Is LakeDB set to be the evolution of Data Lakehouse?

Data Lakehouse has been one of the go-to data platform architectures in the present day. They offer robust capabilities like ACID transactions, inserts, updates and deletes over massive piles of data, while also providing time travel, schema evolution and query optimization through metadata. Open table formats like Iceberg, Hudi and Delta have made it possible to get a lakehouse up and running quickly.

Limitations of existing frameworks

Although existing frameworks excel at what they do, they do have their own set of limitations. Some of them include,

  • Lack of native ingestion capability
  • Lack of native querying capability
  • Lack of native materialized view support
  • Lack of real-time capabilities
  • Lack of indexing
  • Lack of dynamic workload optimization (have to be manually configured for said data consumption patterns)

This is by no means a generalized set of limitations, instead highlights that no one framework does all of these, instead each framework has its own drawbacks.

LakeDB

LakeDB is a concept based on Google Napa. It lays down a vision for an intelligent, single, unified framework that addresses all these limitations and provides the user a flexibility to tune the system for data freshness, resource costs or query performance.

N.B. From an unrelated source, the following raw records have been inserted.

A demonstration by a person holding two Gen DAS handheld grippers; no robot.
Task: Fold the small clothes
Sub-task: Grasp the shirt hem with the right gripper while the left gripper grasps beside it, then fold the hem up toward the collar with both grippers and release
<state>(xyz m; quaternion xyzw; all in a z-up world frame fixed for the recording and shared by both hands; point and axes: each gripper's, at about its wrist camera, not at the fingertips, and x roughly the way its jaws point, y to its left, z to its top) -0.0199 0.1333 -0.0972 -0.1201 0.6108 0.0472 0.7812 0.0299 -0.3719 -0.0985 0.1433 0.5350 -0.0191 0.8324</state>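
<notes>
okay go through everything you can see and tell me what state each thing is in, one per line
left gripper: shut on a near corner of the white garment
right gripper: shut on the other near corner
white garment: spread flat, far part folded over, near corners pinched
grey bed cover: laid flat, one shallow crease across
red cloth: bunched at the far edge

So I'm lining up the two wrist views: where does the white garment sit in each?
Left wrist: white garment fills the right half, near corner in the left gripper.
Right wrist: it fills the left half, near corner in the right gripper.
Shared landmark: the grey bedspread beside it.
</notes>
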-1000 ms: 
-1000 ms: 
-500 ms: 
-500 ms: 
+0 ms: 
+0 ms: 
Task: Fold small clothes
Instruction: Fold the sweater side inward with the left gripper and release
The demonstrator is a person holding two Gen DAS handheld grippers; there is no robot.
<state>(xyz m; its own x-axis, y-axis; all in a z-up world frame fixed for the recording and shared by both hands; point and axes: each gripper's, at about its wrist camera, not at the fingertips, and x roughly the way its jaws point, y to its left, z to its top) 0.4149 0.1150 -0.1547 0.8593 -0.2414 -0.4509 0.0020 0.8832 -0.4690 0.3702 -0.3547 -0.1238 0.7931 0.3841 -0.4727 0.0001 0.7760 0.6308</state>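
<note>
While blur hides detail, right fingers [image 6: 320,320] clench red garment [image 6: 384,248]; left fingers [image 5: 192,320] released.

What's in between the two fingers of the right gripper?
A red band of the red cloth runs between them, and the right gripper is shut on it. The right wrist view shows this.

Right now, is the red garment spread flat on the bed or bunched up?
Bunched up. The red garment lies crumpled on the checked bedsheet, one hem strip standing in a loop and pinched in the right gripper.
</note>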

LakeDB includes all the three core components involved in building a data platform: ingestion, storage and querying. It intelligently optimizes querying, including by generating materialized views, delta files / storage compaction and controls ingestion rate to allow system resources to be utilized for higher priority tasks.

Queryable Timestamp

Querytable Timestamp (QT) is a way to balance data freshness and query performance at a table level. It allows to specify a time period, during which, newly ingested data is not queryable i.e., not part of the client query results. This gives time for the data from this time period to be optimized and be available for querying.

Data Governance

Unfortunately, data governance has not been focussed on in the research paper. It is a challenging topic none the less, in any data architectures. If someone does go along to build a LakeDB framework from scratch, I would love to see a data governance component, including access controls, baked right in, so that we don't need external systems to manage them.

LakeDB availability

Google Napa is the only known LakeDB system as of writing this blog along with some SaaS offerings like ChaosDB etc. A LakeDB solution can still be built by integrating a couple of open source frameworks already available today. But for a single, fully compliant open source LakeDB framework to come up, I see it as still an year or two into the future.